Scan the records for the word "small". Report each line where it occurs.

### RECORDS TO USE:
▼▼▼

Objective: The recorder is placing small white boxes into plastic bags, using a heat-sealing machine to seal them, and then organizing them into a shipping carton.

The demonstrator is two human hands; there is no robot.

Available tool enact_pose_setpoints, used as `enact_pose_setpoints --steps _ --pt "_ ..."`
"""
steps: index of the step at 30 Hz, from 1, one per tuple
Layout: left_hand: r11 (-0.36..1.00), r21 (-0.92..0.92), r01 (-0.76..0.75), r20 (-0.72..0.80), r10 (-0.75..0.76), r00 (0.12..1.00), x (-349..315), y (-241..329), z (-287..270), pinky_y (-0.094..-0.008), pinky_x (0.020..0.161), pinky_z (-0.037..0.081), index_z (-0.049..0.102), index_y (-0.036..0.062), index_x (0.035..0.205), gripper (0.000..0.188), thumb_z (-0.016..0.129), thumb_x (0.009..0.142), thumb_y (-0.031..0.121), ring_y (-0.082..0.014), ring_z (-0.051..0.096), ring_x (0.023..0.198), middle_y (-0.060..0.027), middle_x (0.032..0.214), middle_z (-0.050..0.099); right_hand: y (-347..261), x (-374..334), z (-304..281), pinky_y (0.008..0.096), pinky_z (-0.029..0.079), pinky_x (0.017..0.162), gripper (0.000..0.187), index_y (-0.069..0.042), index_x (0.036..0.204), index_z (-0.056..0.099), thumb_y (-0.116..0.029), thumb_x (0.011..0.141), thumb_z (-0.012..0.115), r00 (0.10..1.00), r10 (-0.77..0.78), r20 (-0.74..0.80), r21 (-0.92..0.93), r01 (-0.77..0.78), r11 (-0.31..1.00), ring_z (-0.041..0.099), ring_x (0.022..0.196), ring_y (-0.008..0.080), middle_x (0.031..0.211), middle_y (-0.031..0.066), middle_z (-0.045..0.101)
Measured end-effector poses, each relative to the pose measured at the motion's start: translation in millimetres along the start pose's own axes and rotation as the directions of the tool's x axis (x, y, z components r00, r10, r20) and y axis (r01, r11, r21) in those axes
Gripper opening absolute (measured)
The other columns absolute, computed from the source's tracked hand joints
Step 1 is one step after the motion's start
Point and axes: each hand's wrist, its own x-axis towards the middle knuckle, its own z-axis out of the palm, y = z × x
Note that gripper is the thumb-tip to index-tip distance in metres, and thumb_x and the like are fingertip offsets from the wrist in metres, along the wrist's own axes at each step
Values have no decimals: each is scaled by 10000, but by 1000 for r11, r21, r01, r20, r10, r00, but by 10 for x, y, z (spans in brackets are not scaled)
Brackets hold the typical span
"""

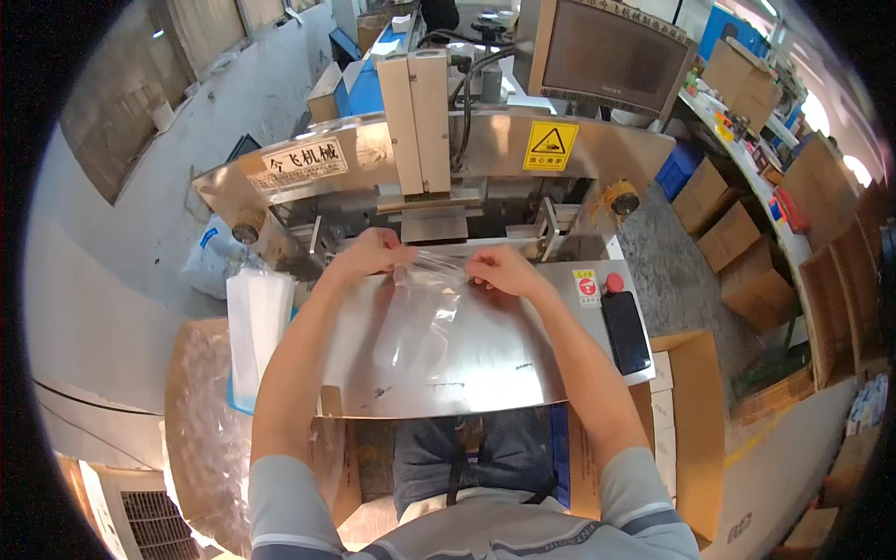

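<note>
A clear plastic bag (417, 327) hangs from between my two hands over the shiny metal work plate (504, 359) of a machine. My left hand (375, 250) pinches its upper left corner, and my right hand (505, 271) pinches the upper right, so the top edge stretches between them. Just beyond the hands is the machine's press block (434, 227), below an upright beige metal column (416, 121). The bag looks flat; I cannot make out anything inside it.
A black phone (625, 331) and a red button (614, 282) sit at the plate's right edge. White sheets (257, 327) stand at the left, above a carton of clear plastic bags (201, 411). An open carton (695, 420) with white boxes is at the right. A monitor (611, 56) stands behind.
</note>
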Motion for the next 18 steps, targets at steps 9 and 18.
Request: enact_pose_setpoints --steps 9,18 --pt "809 -551 -204 -127 160 979 694 -451 28 -324 646 536 605 13 883 262 839 816 113 -181 713 863 -24 772 641 -151 488 -200 295 550 659 175 -20 956 678 -191 973 646 996 37 -82 67 -31 997 651 752 134 800 44 686" --pt "1000 -25 -4 -247 -3 969 426 -22 190 -419 838 567 601 -8 1082 366 822 829 135 -257 654 1110 -129 1089 673 -506 140 512 524 388 1115 493 27 1341 537 -207 921 645 890 -416 -184 -741 152 654 497 1321 406 1423 234 519"
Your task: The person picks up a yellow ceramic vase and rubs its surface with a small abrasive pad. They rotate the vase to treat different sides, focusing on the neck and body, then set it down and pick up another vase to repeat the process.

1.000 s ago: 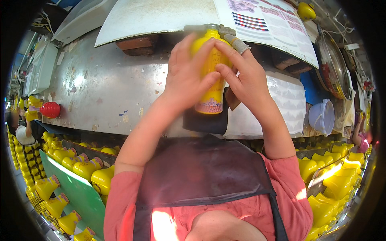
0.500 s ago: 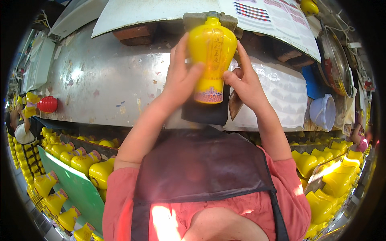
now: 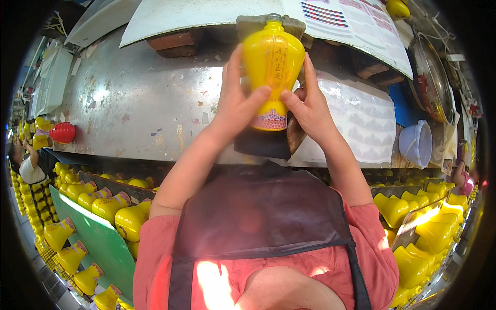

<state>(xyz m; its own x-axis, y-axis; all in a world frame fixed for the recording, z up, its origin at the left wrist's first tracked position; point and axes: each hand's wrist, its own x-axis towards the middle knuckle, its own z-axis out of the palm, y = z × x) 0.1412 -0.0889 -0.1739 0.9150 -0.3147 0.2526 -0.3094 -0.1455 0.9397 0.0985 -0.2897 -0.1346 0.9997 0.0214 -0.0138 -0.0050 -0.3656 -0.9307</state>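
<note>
A glossy yellow bottle (image 3: 274, 57) lies with its neck pointing away from me, resting at its far end on a grey padded support (image 3: 250, 25). Purple and blue patterning rings its base, and a column of dark lettering runs down its front. On its left side my left hand (image 3: 236, 98) is wrapped round it, thumb pressed on the lower front. My right hand (image 3: 310, 101) grips the other side, its thumb also on the front. Beneath the base lies a black cloth or pad (image 3: 263, 144). Beside it, under my right hand, is a brown wedge-shaped piece (image 3: 295, 135).
A metal worktable (image 3: 139, 98) spreads to the left. Beyond, a white board (image 3: 181, 18) rests on bricks (image 3: 175, 42), with printed sheets (image 3: 341, 26) at right. Pale sheets (image 3: 356, 119) and a lavender bucket (image 3: 415, 143) are on the right. Yellow bottles (image 3: 108, 206) line racks both sides. A person (image 3: 32, 165) works far left.
Both thumbs have come onto the bottle's lower front, closer together. The bottle has turned slightly, and its lettering has shifted a little to the right.
</note>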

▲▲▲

### ANSWER SECTION:
Objective: The recorder is placing small white boxes into plastic bags, using a heat-sealing machine to seal them, and then organizing them into a shipping carton.
Your task: The person picks up a yellow ceramic vase and rubs its surface with a small abrasive pad. They rotate the vase to treat different sides, focusing on the neck and body, then set it down and pick up another vase to repeat the process.

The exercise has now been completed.